#### Data below

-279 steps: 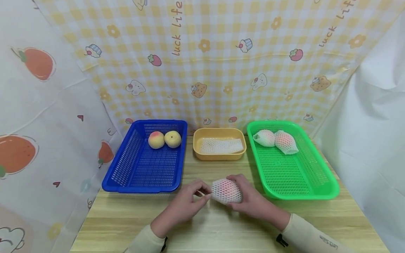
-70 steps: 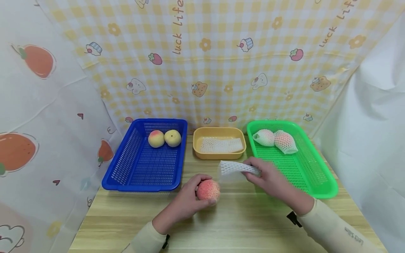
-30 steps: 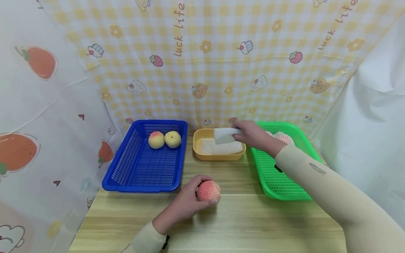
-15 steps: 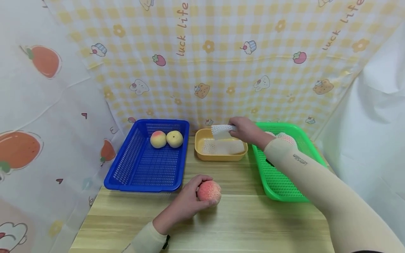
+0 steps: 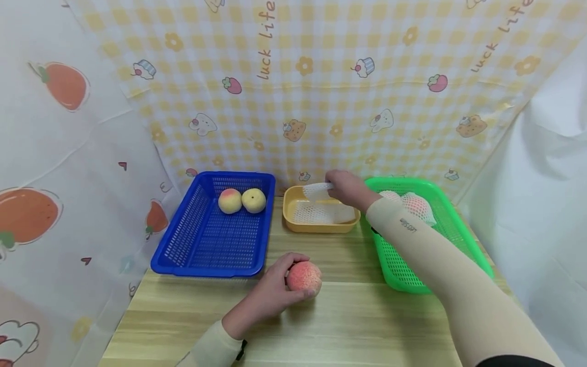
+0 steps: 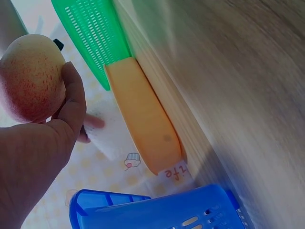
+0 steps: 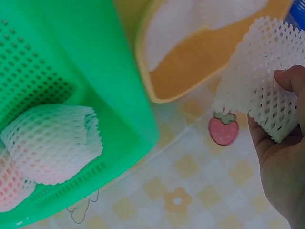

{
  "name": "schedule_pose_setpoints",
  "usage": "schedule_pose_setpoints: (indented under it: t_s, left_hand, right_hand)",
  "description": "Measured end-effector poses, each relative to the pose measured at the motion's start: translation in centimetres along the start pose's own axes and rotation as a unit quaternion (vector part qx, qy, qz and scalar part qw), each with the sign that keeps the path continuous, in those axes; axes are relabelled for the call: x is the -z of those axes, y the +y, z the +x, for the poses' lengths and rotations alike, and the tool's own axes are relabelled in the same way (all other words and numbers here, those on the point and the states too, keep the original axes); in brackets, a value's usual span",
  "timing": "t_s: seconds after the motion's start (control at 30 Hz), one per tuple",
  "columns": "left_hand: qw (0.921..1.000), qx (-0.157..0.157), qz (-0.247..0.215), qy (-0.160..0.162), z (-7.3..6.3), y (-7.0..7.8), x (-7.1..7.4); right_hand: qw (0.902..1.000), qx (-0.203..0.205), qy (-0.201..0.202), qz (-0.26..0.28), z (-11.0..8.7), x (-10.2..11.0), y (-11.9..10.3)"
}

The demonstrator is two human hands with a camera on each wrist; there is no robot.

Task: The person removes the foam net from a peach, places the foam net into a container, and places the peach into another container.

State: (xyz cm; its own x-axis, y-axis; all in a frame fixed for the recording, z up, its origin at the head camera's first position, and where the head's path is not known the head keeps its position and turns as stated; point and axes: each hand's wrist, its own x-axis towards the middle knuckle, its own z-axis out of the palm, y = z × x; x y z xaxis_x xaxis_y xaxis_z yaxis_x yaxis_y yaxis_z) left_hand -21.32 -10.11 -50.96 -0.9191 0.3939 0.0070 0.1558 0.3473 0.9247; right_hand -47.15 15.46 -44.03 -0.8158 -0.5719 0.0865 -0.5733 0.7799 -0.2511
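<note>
The right hand point(image 5: 346, 187) pinches a net point(image 5: 316, 190) right above the tray point(image 5: 316, 227) at the worktop's back edge; the left hand point(image 5: 270, 290) grips a peach point(image 5: 303, 278) near the front.

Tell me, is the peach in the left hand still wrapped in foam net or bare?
Bare. The peach under the left hand shows plain speckled skin; the right hand holds a foam net over the yellow tray.

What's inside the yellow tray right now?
A flat white foam net lies inside the yellow tray. The right hand holds a second foam net over the tray's back edge. What lies under the flat net is covered.
</note>
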Motion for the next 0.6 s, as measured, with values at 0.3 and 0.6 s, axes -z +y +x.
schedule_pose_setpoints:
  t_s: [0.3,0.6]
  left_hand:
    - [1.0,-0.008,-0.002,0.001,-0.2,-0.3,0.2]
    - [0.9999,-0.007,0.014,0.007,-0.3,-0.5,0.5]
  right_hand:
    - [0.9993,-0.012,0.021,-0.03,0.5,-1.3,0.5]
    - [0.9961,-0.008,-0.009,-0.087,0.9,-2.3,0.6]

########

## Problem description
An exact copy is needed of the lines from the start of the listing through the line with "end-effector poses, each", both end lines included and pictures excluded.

## Worked solution
-279 steps: 
-70 steps: 
-30 steps: 
-15 steps: 
+0 steps: 
+0 steps: 
+0 steps: 

{
  "name": "schedule_pose_setpoints",
  "usage": "schedule_pose_setpoints: (indented under it: t_s, left_hand, right_hand)",
  "description": "Measured end-effector poses, each relative to the pose measured at the motion's start: translation in centimetres along the start pose's own axes and rotation as a unit quaternion (vector part qx, qy, qz and scalar part qw), each with the sign that keeps the path continuous, in those axes; axes are relabelled for the call: x is the -z of those axes, y the +y, z the +x, for the poses' lengths and rotations alike, and the tool's own axes are relabelled in the same way (all other words and numbers here, those on the point and the states too, keep the original axes); in brackets, a value's usual span",

The answer has been given, and the exercise is done.